If you run a filtering proxy with Squid, you probably know SquidGuard and ufdbGuard: they are two of the applications that implement content filtering based, mostly, on lists of known bad URLs. I currently only have one filtering proxy set up at a customer of mine, whose main task is avoiding “adult” sites in general, and I set it up with ufdbGuard, which is developed by the same company as URLFilter Database, and have used the demo version of it for a while.
Unfortunately my customer is not really keen on paying for a six users license when his office only counts three people, and I really can’t blame him on that note, even though the price is by itself a good one. So now that I don’t have access to the main blacklist any longer I took a suggestion by Aleister and tried Shalla instead.
Compared with SquidGuard, which as far as I can see is its ancestor, ufdbGuard boast a faster matching engine; at the base of this, as far as I can see, is the fact that instead of relying on plain text lists, it uses binary database files in its own format which are pre-generated.

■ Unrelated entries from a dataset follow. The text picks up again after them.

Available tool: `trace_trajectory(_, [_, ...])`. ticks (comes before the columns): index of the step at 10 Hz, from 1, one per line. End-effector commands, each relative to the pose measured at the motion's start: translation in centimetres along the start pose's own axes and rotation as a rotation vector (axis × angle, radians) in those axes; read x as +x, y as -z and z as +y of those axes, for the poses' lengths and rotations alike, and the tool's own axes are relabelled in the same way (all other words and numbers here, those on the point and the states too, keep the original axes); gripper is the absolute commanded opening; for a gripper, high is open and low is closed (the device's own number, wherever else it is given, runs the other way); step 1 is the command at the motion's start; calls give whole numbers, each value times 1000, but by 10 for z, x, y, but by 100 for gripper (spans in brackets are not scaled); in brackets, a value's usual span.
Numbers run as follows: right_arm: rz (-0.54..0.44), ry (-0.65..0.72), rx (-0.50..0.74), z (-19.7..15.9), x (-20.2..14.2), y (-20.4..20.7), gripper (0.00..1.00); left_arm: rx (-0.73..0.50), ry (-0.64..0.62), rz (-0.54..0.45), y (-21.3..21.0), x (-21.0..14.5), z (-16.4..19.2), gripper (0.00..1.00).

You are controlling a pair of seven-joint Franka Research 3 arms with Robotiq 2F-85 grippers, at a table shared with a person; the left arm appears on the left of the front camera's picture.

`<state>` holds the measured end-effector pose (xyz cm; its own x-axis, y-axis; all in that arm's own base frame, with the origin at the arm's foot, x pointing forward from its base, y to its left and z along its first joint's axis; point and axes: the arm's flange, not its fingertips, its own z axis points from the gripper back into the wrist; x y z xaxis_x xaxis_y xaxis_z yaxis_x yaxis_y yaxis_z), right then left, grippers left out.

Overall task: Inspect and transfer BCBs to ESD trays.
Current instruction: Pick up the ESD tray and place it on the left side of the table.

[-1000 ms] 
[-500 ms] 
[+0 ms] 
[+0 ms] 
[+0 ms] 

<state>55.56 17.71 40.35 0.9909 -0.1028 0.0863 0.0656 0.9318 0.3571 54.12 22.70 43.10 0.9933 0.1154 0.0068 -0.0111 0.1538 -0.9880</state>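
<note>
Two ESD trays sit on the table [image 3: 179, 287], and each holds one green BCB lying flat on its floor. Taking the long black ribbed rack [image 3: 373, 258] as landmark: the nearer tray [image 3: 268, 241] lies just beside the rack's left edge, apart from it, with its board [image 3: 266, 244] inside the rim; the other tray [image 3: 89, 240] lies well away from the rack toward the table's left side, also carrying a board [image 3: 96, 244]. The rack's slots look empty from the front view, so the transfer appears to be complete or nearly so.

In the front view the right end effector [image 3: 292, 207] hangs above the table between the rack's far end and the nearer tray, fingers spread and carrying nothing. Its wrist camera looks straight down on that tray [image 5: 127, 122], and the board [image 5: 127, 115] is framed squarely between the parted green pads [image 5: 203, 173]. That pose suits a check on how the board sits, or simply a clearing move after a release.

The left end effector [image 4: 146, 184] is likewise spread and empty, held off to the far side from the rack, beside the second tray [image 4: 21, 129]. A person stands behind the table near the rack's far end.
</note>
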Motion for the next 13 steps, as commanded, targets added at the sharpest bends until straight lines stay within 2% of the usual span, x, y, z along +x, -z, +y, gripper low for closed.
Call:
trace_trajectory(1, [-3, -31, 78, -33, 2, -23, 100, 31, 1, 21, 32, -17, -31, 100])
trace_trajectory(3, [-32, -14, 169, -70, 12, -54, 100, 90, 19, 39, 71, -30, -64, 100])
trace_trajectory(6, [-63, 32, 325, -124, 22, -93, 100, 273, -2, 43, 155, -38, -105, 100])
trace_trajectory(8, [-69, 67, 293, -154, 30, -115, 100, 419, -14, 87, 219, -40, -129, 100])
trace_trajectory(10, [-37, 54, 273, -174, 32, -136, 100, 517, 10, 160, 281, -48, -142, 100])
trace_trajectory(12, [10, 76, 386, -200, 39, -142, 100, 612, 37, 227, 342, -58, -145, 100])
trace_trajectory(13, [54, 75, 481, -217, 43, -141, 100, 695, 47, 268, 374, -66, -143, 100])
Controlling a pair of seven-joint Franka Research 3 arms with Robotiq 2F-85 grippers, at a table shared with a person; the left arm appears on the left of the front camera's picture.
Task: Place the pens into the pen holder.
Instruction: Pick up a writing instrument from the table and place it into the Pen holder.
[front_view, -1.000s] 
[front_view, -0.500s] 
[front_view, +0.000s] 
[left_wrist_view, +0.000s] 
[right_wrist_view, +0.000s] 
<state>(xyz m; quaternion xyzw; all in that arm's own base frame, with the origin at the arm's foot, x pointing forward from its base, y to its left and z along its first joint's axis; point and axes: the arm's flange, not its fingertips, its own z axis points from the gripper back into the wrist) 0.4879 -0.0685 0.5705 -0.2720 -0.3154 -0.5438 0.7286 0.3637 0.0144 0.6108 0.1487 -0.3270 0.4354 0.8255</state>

This, though, makes it a bit less trivial to run ufdbGuard with a different list than the one they provide themselves.
You can then use the ufdbGenTable
command to generate the table, passing it the blacklist for domains and URLs that will be transformed in what ufdbGuard can use. This is the main reason why ufdbGuard is so much faster: instead of having to read and split text files, it accesses optimized database files designed to make matching much faster. But not all the lists are created equal, and ufdbGenTable
has also an analysis task: it reports on a number of issues, such as the third-level www.
domain part present in the blacklist (which is at a minimum redundant, and increase the size of the pattern to match) and too long URLs (that could suggests the wrong match is applied).
This kind of analysis is what undermined my confidence in the Shalla list. While being sponsored by a company, and thus not a complete community effort, the list is supposed maintained via third-party contributions, but either their review process is broken, or simply it is not as alive as it seemed to be at a first glance. ufdbGenTable
reports a number of warnings, mostly the www
issue noted above (which can be solved with a simple -W
option to the command), but also a lot of long URLs. This in turn shows that the list contains URLs to single documents within a website, and a number of URLs that include a session ID (a usually random hash that is never repeated, and thus could never be matched).
Looking at the submission list also doesn’t help: demonoid.me
has been rejected for listing with the reason “Site never functional”, which sounds silly given that’s the site I got all the recent episodes of Real Time with Bill Maher. The impression I got of that list is that it is handled like an amateur, and I thus cannot really rely on that in any way.
A more interesting list is the UT1 blacklist from the Université Toulouse 1, whose main target is adult websites (which is what I’m mostly interested in filtering in this case). This list is interesting in a number of ways: the update is available either as singly-compressed lists, or, even better for my case, as an rsync
tree that does not require me to fetch the whole list each time. This simplifies my update script to something like this:
#!/bin/sh
rsync --delete --exclude 'domains.ufdb' --archive rsync://ftp.univ-tlse1.fr/blacklist/dest/ /usr/local/share/ut1/
exit=0
umask 0333
find /usr/local/share/ut1 -mindepth 1 -maxdepth 1 -type d -printf '%fn' | while read table; do
[ -f /usr/local/share/ut1/${table}/domains ] || continue
myparams="-W -t $table -d /usr/local/share/ut1/${table}/domains"
[ -f /usr/local/share/ut1/urls ] && myparams="${myparams} -u /usr/local/share/ut1/${table}/urls"
ufdbGenTable ${myparams} || exit=1
done
exit $exit
Code language: PHP (php)
UT1 also, contrarily to Shalla, makes use of expression lists, which allows matching many URLs without the need to list all of them as domains, just like the original URLFilter list (judging from the configuration file). Unfortunately, using this list you cannot enforce HTTPS certificates, which most definitely was a cool feature of ufdbGuard
when used with its original list. I wonder if it could be possible to generate an equivalent list from the ca-certificates package that we already ship in Gentoo.
I am of the idea that it is possible to both improve handling of blacklists, possibly through a more precise “crowdsourcing” method, and the code of ufdbGuard
itself, which right now tends to be a bit rough on the edges. I’m just surprised by the fact that there are multiple lists, rather than a single, complete and optimized one.